Of the records that follow, copy only the lines from the line containing "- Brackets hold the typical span" to the line containing "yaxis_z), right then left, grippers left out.", both included, exactly as written.

▸ **Supplied entries**:
****************

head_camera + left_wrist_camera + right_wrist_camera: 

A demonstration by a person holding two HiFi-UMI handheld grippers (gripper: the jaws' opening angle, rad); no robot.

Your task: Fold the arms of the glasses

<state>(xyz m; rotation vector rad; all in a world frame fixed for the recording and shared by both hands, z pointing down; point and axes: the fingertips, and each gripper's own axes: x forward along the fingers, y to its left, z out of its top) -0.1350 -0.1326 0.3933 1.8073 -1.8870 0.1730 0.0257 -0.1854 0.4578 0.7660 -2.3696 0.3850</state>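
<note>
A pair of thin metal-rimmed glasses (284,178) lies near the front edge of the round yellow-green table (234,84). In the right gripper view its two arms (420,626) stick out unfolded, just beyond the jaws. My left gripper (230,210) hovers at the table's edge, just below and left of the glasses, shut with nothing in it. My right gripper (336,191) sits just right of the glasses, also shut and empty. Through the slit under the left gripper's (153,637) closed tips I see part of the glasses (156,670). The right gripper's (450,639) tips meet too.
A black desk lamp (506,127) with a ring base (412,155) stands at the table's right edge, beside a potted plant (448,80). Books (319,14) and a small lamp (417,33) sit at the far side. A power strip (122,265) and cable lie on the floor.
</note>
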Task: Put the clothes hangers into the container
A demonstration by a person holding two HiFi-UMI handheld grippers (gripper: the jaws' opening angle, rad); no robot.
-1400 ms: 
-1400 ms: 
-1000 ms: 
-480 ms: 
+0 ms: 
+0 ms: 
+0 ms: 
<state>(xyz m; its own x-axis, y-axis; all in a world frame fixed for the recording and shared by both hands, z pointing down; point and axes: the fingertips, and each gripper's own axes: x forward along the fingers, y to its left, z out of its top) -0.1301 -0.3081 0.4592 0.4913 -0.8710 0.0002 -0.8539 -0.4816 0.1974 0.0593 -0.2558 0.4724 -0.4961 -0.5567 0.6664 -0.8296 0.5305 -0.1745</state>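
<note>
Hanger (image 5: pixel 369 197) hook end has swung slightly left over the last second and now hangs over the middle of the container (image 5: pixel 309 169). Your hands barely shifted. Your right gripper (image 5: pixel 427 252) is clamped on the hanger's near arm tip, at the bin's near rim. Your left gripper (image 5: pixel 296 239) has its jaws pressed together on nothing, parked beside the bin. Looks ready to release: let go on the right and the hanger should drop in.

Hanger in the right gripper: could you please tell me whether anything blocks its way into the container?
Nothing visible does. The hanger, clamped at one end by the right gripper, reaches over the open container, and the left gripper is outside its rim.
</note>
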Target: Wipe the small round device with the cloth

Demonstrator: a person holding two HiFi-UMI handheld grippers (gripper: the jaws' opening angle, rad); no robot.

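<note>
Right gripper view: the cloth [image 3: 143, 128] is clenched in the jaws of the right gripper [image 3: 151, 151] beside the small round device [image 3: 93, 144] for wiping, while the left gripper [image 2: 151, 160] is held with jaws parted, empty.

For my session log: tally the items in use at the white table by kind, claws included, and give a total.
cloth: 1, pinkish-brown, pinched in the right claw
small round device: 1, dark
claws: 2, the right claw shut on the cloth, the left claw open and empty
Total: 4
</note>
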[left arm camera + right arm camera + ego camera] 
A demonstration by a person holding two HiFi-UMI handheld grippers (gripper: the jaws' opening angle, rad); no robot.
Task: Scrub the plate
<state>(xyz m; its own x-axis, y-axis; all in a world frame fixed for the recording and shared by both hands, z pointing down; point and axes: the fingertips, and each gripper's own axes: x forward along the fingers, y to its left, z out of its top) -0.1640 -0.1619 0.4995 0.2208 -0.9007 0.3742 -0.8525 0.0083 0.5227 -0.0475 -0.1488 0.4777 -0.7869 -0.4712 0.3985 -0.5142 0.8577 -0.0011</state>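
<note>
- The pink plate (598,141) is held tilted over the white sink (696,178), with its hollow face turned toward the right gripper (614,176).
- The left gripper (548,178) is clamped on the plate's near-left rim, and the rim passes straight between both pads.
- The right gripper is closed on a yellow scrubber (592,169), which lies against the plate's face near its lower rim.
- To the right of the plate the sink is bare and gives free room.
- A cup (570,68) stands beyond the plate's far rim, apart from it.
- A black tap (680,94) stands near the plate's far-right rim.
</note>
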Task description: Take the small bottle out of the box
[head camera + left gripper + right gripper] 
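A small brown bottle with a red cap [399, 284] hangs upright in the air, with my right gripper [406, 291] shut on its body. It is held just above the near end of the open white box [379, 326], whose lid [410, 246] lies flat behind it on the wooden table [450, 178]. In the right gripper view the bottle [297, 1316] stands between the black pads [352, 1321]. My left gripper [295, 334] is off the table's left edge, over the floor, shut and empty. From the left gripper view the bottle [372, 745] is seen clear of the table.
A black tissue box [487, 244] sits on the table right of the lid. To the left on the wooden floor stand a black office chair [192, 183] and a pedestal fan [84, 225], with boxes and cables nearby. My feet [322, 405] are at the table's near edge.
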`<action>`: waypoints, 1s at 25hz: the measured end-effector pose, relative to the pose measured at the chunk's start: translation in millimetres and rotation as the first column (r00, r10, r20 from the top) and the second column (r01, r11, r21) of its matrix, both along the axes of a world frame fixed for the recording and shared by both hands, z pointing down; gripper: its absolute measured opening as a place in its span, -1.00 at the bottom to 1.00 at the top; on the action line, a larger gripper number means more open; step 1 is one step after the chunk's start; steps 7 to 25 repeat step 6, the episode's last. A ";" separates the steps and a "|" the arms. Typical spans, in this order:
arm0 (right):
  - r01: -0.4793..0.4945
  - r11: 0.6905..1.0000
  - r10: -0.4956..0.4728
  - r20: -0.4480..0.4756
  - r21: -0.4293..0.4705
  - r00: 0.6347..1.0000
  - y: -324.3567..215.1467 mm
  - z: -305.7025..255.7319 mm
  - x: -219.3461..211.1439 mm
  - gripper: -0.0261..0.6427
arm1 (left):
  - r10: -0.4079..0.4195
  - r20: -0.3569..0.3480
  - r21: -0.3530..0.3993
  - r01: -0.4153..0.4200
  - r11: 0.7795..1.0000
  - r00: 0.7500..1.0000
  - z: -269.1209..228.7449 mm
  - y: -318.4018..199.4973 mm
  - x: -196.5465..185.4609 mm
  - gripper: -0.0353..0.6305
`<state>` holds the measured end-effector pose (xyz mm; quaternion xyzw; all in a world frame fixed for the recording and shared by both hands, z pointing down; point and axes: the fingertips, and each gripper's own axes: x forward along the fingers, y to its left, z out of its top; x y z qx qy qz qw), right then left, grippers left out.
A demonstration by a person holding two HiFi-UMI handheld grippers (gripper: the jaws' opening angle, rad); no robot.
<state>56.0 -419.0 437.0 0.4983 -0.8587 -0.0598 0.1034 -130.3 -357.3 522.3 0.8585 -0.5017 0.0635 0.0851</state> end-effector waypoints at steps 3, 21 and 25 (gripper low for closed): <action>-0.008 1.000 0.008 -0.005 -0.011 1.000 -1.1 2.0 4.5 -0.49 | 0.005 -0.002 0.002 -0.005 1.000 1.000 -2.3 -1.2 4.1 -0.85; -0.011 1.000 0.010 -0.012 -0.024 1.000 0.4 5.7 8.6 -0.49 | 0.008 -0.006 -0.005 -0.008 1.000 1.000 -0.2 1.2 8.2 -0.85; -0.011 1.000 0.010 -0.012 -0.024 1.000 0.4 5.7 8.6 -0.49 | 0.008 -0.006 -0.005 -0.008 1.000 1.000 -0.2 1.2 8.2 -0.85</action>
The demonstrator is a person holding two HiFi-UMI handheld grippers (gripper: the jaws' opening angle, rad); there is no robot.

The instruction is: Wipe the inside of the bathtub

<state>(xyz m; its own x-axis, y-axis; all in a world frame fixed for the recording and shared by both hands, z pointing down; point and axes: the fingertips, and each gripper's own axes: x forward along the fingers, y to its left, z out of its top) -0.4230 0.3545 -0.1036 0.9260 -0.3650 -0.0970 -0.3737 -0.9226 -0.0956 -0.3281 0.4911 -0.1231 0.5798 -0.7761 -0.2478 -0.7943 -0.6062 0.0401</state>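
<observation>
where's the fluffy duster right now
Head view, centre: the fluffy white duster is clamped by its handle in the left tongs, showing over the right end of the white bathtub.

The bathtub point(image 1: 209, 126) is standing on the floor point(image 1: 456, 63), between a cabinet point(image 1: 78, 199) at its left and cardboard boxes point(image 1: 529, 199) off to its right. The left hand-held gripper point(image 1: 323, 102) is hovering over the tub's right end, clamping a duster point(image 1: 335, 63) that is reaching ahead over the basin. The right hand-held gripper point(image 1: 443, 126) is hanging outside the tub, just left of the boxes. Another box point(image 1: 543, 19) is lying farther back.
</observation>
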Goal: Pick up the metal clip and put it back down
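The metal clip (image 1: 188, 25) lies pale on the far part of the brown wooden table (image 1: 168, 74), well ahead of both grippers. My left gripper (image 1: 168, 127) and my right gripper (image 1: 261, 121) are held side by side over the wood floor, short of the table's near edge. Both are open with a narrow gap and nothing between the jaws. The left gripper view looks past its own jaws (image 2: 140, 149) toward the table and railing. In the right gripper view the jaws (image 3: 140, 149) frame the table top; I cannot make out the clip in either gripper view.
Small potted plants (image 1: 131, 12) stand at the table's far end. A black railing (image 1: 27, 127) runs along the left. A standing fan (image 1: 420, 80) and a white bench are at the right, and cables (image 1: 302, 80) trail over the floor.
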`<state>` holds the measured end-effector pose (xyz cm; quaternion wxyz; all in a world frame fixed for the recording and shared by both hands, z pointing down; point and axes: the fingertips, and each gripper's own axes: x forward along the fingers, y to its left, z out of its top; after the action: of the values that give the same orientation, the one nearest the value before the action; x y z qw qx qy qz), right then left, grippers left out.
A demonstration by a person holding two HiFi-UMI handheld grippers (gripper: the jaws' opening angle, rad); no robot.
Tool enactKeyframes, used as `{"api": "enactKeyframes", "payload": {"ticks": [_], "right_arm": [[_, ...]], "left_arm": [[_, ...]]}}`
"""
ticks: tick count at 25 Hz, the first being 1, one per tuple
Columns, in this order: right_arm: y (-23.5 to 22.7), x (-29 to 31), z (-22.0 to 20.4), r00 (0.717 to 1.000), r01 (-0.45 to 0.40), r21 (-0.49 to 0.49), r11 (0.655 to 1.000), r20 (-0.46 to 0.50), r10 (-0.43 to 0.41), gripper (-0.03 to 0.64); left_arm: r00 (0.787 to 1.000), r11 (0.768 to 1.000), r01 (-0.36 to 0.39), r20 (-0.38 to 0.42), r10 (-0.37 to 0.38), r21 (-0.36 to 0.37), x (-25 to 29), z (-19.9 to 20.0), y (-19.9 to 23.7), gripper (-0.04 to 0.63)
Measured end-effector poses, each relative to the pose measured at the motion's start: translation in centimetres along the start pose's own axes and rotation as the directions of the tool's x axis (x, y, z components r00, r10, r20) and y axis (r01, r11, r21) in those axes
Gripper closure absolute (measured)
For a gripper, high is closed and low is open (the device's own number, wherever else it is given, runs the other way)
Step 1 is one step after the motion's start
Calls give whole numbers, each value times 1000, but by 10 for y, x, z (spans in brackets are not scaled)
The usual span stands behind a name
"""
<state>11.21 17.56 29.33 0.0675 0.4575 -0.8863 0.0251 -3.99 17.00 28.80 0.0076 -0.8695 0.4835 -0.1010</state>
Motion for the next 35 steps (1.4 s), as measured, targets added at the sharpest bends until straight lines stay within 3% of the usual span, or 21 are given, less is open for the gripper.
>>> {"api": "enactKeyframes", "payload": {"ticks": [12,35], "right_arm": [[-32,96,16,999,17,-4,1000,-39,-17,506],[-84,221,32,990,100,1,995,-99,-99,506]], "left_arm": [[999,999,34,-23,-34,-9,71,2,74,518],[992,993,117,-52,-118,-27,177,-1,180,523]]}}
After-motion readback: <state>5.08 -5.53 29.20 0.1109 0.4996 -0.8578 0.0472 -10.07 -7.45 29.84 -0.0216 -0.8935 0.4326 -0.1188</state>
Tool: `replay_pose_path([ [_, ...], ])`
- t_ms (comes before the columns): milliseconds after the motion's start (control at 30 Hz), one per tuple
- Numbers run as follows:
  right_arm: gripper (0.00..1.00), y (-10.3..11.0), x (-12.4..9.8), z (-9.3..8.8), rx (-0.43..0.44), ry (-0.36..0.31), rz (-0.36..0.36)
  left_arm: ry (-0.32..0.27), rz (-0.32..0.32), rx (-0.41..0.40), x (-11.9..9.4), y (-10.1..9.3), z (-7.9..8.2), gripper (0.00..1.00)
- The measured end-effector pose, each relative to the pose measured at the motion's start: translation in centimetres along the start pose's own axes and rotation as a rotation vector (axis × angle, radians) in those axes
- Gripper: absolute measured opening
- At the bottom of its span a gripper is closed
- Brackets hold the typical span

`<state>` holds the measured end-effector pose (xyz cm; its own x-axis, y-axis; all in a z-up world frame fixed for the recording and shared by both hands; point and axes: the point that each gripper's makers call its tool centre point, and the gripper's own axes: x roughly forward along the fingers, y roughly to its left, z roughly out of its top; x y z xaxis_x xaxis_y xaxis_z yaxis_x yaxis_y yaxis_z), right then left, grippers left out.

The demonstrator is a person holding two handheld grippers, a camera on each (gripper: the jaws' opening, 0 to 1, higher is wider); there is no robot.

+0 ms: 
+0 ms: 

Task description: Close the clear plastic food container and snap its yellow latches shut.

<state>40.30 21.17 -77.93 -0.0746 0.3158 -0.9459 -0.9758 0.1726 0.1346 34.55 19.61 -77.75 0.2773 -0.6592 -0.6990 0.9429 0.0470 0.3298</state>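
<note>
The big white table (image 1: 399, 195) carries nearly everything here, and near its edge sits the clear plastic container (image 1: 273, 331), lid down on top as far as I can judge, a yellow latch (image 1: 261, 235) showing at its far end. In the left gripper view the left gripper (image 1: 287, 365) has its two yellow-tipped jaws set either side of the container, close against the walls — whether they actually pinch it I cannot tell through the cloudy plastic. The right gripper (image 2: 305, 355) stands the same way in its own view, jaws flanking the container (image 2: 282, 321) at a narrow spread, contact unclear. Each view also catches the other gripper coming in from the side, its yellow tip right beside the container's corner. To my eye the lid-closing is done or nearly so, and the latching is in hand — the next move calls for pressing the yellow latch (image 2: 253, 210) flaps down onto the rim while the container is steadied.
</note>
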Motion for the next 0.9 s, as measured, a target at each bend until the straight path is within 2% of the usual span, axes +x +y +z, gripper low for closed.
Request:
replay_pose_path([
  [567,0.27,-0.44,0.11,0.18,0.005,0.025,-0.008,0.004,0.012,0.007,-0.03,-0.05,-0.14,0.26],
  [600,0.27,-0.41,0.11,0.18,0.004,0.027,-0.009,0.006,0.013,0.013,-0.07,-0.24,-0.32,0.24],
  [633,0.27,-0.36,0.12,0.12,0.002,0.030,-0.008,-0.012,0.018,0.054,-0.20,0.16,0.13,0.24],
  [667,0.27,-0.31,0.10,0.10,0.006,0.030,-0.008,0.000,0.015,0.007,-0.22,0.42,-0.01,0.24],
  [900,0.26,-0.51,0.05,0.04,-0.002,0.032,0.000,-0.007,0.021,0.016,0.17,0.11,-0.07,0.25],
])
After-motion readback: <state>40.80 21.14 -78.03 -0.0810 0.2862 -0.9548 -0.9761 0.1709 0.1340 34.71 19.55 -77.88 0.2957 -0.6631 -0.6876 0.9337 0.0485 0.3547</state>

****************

▸ **Response to this exercise**:
- Brackets hold the typical span

`<state>` holds the measured end-effector pose (xyz cm; its own x-axis, y-axis; all in a z-up world frame fixed for the recording and shared by both hands; point and axes: the point that each gripper's makers call its tool centre point, and the gripper's own axes: x roughly forward along the fingers, y roughly to its left, z roughly out of its top; x y z xaxis_x xaxis_y xaxis_z yaxis_x yaxis_y yaxis_z), right then left, grippers left out.

The answer has been supplied in full.